Let’s face it, most teens and even many adults view credit cards as free money. If they can’t afford something, it’s no big deal. A credit card can help you get what you want, and all you have to do is make the minimum payment each month.

That’s a totally incorrect way of viewing credit cards, and having this attitude is going to get anyone into serious debt.

Make your teen learn the importance of paying off their credit card statement each month, and show them how to use a credit card wisely. Each expense on the credit card should be written down and deducted from their bank account total.

For example, if they have $500 in the bank, they should keep a running tally of everything they spent, as if the money were coming directly out of their bank account. This is basically the same idea as balancing a checkbook, but in more modern times.

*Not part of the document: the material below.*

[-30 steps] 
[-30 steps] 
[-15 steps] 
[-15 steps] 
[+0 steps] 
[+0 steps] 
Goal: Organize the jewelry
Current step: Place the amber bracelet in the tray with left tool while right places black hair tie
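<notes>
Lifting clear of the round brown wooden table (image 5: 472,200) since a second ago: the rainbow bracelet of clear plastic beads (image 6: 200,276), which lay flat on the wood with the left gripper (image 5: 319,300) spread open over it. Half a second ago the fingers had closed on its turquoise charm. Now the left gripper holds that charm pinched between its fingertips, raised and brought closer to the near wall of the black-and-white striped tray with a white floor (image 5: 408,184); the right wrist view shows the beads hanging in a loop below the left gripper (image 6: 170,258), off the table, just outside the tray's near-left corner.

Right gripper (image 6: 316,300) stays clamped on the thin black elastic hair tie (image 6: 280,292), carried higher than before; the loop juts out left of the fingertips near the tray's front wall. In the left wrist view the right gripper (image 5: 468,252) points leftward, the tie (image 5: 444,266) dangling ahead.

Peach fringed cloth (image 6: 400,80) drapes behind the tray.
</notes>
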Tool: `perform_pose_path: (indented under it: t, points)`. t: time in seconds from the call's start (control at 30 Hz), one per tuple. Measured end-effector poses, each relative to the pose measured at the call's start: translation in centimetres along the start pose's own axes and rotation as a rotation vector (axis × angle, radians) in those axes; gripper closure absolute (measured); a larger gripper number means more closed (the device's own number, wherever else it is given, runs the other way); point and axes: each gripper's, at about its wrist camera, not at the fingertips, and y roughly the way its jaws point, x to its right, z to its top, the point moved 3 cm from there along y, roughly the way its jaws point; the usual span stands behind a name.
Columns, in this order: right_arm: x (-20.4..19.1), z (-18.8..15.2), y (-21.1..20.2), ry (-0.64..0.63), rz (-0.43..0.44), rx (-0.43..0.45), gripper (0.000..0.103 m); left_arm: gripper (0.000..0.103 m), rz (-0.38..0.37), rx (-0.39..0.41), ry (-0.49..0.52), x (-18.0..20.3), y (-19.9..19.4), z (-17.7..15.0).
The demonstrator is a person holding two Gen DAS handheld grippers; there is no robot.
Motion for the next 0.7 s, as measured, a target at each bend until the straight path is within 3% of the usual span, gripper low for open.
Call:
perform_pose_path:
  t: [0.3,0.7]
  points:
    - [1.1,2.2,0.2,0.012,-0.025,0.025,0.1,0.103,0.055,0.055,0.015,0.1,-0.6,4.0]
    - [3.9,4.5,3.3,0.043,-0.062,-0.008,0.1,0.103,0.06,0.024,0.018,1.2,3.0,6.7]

Your teen will know exactly what they’re spending and how much money they can afford to spend. Once the credit card bill comes, they can easily make the payment because they’ve already deducted what they spent. If your teen can get in the habit of writing down every expense, they’ll be financially secure in their adulthood.

Why Give Teens Credit Cards?

Many parents might wonder why they should even bother giving their teens credit cards at all. It’s a valid concern. Credit cards can do a lot of damage to finances, and young adults are more prone to fall for spending temptation.

Obviously, teens don’t need a credit card to survive their high school years. However, it’s smart to have one for emergencies where you’re not around to bail them out (like their car breaking down on a trip).

More importantly, you’re teaching your teens how to use credit card responsibly. Would you rather them learn how to use credit cards under your guidance, or wait for them to move out of the house and ruin their finances because of money mismanagement?

If teens don’t learn anything about credit cards from their parents, there’s a good chance they’ll be offered an irresistible credit card offer in college that might cause them to go into debt. Worse, they may not tell you about it. Give them a 101 course on credit card usage now so they can avoid those mistakes later. Plus, it gives them a head start on developing their credit.

Parents, when did you let your teen get a credit card? When did you get your first credit card? Do you think giving a teenager a credit card is a good idea?